Sending a message

- Photo courtesy Pixabay
- Photo courtesy Pixabay

TRINIDAD and Tobago are not always on the same page. That was not the case on Monday night. In both islands, voters appeared to vent frustration with the Government or to be signalling apathy. Confirmation of final tallies and turnouts notwithstanding, the electorate delivered a wake-up call.

Political pundits will parse the results of the Tobago House of Assembly (THA) election and the local government by-elections in the coming days, weeks and months. Many factors will be used to explain away the dead heat in the assembly and the Opposition’s successful wresting of the Arima Central seat from the incumbents.

Still, the ruling People’s National Movement cannot deny the outcomes in both islands are a far cry from the unabashed endorsement it had hoped for.

In Tobago, the Prime Minister campaigned personally – making multiple platform appearances and starring in a motorcade on the eve of Monday’s poll. Having thus courted the idea of the election as a referendum on him, it is hard not to see the result as such.

However, history will consider the unusual circumstances in which these elections were held, since they took place amid a pandemic.

Additionally, this country only a few months ago had a general election. At that poll, very few concessions were made to the pandemic besides the most rudimentary of measures. If “covid19 fatigue” is real, so too is election fatigue – even if elections are vital to our interests.

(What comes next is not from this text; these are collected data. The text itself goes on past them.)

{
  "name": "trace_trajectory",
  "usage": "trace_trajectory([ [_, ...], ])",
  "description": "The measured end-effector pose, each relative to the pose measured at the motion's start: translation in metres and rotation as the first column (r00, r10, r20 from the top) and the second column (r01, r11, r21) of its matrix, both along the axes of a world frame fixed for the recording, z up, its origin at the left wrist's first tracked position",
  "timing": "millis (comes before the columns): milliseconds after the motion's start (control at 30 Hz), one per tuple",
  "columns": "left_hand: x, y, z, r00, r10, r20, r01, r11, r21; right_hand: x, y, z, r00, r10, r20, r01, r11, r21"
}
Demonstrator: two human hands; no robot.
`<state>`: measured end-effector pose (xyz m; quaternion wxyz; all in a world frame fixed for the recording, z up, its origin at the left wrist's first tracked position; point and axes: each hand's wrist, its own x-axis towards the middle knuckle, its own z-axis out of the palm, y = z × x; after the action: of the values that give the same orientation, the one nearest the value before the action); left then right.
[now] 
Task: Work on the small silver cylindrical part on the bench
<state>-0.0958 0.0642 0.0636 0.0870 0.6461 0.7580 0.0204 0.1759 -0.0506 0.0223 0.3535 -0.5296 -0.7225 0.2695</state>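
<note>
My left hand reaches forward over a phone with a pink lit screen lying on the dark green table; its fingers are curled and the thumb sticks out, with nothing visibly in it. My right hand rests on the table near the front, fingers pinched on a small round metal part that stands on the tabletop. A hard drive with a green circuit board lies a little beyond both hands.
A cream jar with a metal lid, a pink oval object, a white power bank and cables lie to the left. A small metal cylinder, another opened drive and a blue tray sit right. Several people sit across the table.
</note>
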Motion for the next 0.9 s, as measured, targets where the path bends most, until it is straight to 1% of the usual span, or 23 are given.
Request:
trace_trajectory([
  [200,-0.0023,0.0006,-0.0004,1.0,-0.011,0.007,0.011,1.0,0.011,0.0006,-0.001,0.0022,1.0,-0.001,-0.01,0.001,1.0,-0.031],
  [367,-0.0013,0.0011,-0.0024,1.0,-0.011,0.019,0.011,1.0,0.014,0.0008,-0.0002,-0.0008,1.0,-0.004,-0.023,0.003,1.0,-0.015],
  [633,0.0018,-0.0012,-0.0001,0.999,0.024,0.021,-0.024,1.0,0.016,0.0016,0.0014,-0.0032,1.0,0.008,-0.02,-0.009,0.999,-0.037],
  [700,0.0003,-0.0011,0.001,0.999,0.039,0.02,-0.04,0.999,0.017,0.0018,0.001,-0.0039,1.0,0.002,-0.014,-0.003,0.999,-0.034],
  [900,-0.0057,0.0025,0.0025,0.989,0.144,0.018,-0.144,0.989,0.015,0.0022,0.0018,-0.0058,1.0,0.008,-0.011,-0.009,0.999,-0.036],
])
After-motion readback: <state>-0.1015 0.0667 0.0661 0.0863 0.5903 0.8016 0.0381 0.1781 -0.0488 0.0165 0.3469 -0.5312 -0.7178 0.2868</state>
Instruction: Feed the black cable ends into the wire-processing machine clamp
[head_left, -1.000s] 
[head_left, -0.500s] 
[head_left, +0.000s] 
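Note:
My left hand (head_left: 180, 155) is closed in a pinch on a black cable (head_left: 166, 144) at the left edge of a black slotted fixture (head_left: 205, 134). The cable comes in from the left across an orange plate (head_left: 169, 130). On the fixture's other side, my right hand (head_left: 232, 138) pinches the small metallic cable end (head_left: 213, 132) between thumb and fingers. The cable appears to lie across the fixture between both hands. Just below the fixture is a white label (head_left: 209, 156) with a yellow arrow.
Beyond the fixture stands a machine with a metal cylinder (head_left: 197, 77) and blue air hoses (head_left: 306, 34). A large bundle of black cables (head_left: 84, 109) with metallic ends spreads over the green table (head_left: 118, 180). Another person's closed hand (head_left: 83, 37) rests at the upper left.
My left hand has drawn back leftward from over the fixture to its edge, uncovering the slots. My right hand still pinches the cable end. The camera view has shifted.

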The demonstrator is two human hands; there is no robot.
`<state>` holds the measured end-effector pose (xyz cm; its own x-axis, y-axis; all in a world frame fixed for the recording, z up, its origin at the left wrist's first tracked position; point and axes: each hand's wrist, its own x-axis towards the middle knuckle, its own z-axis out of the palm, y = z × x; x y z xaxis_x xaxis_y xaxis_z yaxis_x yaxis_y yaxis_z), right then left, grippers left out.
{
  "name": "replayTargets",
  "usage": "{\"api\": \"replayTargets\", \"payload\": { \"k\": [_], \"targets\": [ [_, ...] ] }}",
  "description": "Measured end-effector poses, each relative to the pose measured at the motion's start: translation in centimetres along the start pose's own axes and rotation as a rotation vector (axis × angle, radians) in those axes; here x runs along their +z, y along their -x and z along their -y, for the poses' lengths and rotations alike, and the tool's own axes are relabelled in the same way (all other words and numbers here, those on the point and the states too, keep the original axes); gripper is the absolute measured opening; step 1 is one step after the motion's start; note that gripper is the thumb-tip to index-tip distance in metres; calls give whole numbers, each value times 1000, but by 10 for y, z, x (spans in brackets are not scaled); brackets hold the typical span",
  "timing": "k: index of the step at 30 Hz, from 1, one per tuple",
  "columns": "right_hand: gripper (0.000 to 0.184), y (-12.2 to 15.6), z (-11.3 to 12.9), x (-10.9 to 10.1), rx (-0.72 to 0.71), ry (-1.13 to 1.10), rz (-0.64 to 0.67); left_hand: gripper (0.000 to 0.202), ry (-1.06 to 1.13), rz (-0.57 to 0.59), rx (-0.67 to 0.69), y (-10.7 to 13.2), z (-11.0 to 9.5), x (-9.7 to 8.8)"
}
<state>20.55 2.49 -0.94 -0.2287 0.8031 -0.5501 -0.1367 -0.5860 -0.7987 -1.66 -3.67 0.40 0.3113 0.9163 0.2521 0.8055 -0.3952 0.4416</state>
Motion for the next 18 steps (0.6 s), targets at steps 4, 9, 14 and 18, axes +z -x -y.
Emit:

In this case, complacency may well have also been another factor. Opinion polls had suggested a clear PNM lead in Tobago over the Progressive Democratic Patriots (PDP).

A low voter turnout generally favours the incumbent. Which makes the PDP’s inroads all the more notable. The party of Watson Duke and Farley Augustine has bucked the trend of Tobago opposition parties fading. Not only have they remained relevant, they did so despite an intervening general election loss.

Early evidence suggests Monday’s turnout was low. The voter turnout in the last three THA elections before Monday had been 49.7 per cent, 70.1 per cent and 56.4 per cent respectively, and it seems unlikely such figures will be replicated.

Turnout in local government elections tend to be low, by-elections lower, though they are opportunities to deliver a mid-term report card on the government of the day.

In Tobago, the eruption, at the eleventh hour, of corruption scandals, a zipline tiff, rhetoric over vagrants and questions over a $300 million bond signed suspiciously close to the poll may have both energised and dismayed voters.

Ironically, the hung THA result suggests the most important issue was the one we heard least about: THA reform. The people of Tobago, through this outcome, may now force the legislative change they have been denied for so long.